▸ **ASSIGNMENT**:
Copy word for word the lines of the records below, beginning at the one with "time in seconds" and finishing at the one with "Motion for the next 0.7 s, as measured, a", ends included, but none of the pictures.

--- EXERCISE INPUTS ---

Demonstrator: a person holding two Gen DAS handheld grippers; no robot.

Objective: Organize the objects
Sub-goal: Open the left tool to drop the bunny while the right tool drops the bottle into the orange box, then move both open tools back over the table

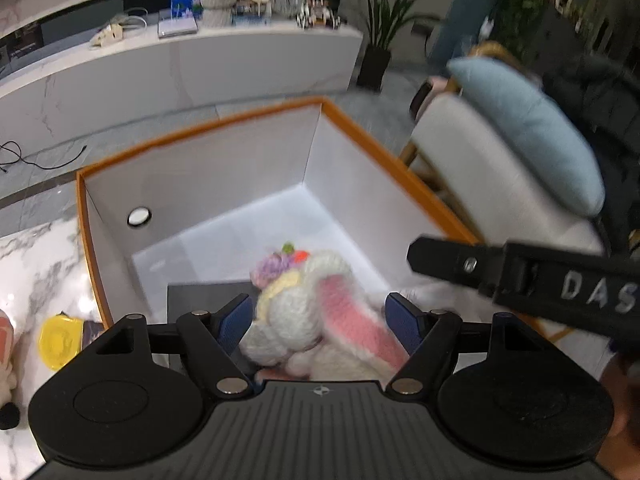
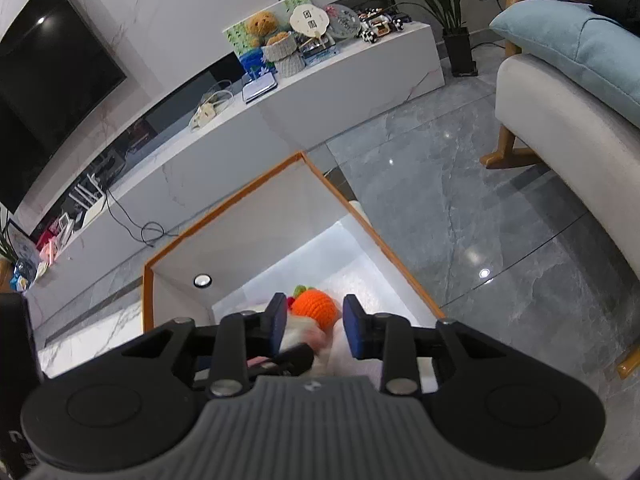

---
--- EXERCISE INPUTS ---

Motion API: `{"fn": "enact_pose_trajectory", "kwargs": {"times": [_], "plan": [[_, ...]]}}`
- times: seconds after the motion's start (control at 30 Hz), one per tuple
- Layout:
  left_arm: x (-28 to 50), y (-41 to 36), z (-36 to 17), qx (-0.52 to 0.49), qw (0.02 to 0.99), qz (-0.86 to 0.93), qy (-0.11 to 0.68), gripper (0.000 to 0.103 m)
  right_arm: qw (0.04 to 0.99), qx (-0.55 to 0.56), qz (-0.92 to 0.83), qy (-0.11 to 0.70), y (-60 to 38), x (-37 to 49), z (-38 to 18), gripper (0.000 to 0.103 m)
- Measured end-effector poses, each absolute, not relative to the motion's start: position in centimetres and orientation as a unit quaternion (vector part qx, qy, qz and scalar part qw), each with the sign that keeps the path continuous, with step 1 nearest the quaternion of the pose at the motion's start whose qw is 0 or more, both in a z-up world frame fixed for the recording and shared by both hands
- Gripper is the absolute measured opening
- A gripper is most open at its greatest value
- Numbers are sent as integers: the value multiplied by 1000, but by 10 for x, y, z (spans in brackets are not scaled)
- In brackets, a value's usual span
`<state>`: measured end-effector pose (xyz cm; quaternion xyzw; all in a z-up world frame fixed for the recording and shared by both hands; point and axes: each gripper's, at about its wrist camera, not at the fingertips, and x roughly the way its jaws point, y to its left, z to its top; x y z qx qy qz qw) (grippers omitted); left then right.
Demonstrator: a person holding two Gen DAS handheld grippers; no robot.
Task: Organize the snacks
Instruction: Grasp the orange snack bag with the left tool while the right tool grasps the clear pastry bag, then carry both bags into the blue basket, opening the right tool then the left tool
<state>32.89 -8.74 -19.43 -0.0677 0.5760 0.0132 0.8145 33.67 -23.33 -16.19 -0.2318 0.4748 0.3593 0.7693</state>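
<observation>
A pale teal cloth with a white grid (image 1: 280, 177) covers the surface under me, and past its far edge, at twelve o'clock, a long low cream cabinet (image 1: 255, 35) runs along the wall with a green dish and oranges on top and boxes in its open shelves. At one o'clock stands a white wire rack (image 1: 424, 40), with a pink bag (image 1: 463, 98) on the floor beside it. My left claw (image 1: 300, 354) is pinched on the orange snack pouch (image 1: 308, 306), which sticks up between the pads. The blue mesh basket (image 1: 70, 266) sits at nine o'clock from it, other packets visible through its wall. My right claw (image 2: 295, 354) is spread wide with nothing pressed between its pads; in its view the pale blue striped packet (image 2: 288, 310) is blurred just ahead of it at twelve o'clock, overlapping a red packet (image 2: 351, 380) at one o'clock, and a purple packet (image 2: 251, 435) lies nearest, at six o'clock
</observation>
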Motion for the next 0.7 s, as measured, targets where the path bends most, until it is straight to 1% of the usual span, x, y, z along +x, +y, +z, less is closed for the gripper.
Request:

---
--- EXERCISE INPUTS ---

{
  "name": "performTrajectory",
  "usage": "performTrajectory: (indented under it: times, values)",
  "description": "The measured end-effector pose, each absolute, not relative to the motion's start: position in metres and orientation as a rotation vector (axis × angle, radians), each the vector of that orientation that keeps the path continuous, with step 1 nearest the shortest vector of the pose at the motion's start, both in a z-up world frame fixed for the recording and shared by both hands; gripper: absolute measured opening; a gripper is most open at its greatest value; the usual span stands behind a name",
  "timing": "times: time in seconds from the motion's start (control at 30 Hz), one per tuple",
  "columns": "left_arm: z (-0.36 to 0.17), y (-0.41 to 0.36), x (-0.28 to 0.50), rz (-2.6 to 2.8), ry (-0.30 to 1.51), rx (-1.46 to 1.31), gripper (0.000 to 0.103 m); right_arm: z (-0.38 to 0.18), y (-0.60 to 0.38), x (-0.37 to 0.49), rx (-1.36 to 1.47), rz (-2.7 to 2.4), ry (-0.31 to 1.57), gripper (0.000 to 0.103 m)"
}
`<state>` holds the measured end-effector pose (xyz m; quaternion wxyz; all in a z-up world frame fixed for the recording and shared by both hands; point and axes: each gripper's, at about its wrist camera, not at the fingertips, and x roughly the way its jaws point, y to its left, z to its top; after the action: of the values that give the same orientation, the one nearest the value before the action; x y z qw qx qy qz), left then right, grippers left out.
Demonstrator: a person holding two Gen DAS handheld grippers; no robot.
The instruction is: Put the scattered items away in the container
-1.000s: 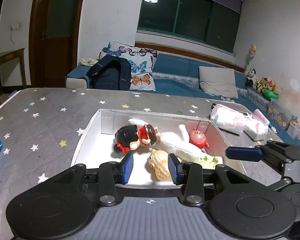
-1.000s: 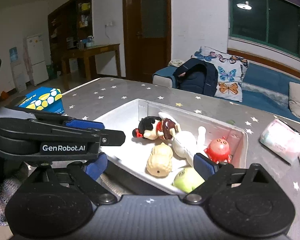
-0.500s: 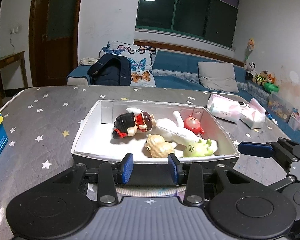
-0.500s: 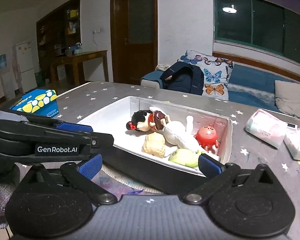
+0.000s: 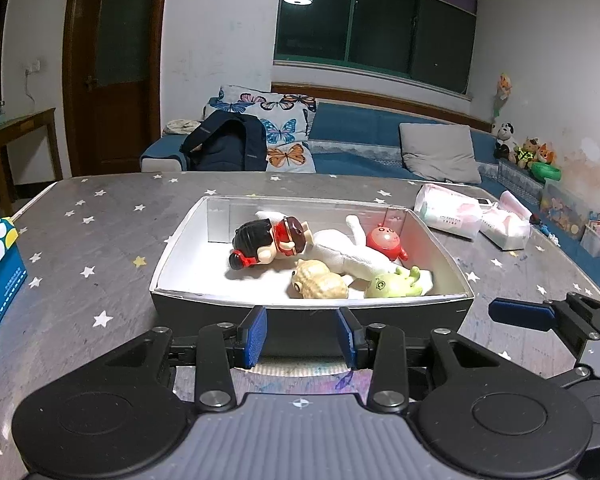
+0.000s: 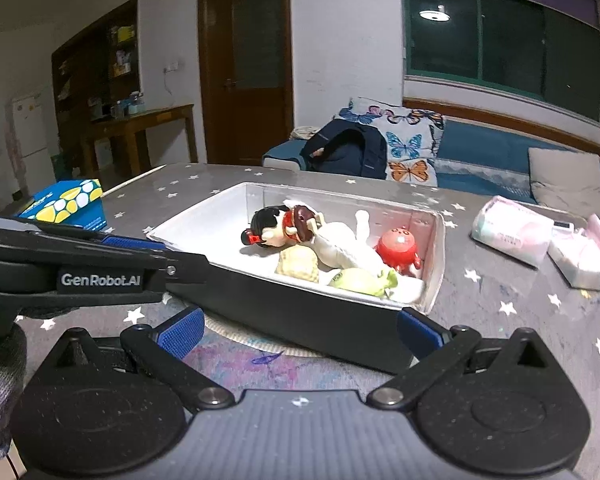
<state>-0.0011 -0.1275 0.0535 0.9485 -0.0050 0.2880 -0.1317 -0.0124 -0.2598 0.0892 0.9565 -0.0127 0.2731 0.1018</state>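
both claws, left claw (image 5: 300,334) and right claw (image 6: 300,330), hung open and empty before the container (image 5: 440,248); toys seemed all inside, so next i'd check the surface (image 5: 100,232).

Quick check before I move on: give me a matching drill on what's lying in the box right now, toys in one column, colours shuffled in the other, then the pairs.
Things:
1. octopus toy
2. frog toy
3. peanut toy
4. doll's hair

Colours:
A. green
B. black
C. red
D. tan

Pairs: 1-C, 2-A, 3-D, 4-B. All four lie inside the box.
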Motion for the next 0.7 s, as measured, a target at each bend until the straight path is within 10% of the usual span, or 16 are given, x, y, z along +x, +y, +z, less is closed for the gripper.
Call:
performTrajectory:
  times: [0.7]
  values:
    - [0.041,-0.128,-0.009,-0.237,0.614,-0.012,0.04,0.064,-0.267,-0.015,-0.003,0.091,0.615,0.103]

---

▸ **EXPECTED OUTPUT**:
  "timing": "times: time in seconds from the motion's start (control at 30 Hz), one per tuple",
  "columns": "left_arm: z (-0.36 to 0.17), y (-0.41 to 0.36), x (-0.28 to 0.50), rz (-2.6 to 2.8), ry (-0.30 to 1.51), rx (-1.46 to 1.31), gripper (0.000 to 0.103 m); right_arm: z (-0.38 to 0.18), y (-0.60 to 0.38), x (-0.37 to 0.49), rx (-1.36 to 1.47), rz (-2.7 to 2.4), ry (-0.31 to 1.57), gripper (0.000 to 0.103 m)"
}
`<state>` holds the measured end-effector pose (xyz m; quaternion wxyz; all in a z-up world frame fixed for the recording and shared by both hands; point and axes: each gripper's, at about its wrist camera, not at the fingertips, and x roughly the way its jaws point, y to its left, z to its top; after the action: of the values that give the same orientation, the one nearest the value before the action; x y z qw qx qy qz), left then right, grippers left out.
Demonstrator: a person holding two Gen DAS handheld grippers; no robot.
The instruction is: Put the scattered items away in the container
-1.000s: 
-1.000s: 
-0.500s: 
-0.500s: 
+0.000s: 
+0.000s: 
<state>-0.0011 -0.1275 0.0535 0.9485 -0.0050 0.2880 -0.1317 -0.0124 -0.2598 0.0892 0.9565 -0.0127 0.2731 0.1018</state>
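both claws, left claw (image 5: 300,334) and right claw (image 6: 300,330), hung open and empty before the container (image 5: 440,248); toys seemed all inside, so next i'd check the surface (image 5: 100,232).

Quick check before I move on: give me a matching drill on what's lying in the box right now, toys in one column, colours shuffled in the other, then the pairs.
Things:
1. octopus toy
2. frog toy
3. peanut toy
4. doll's hair

Colours:
A. green
B. black
C. red
D. tan

Pairs: 1-C, 2-A, 3-D, 4-B. All four lie inside the box.
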Motion for the next 0.7 s, as measured, a target at each bend until the straight path is within 10% of the usual span, or 16 are given, x, y, z along +x, +y, +z, less is closed for the gripper.

Nothing remains to be answered in this exercise.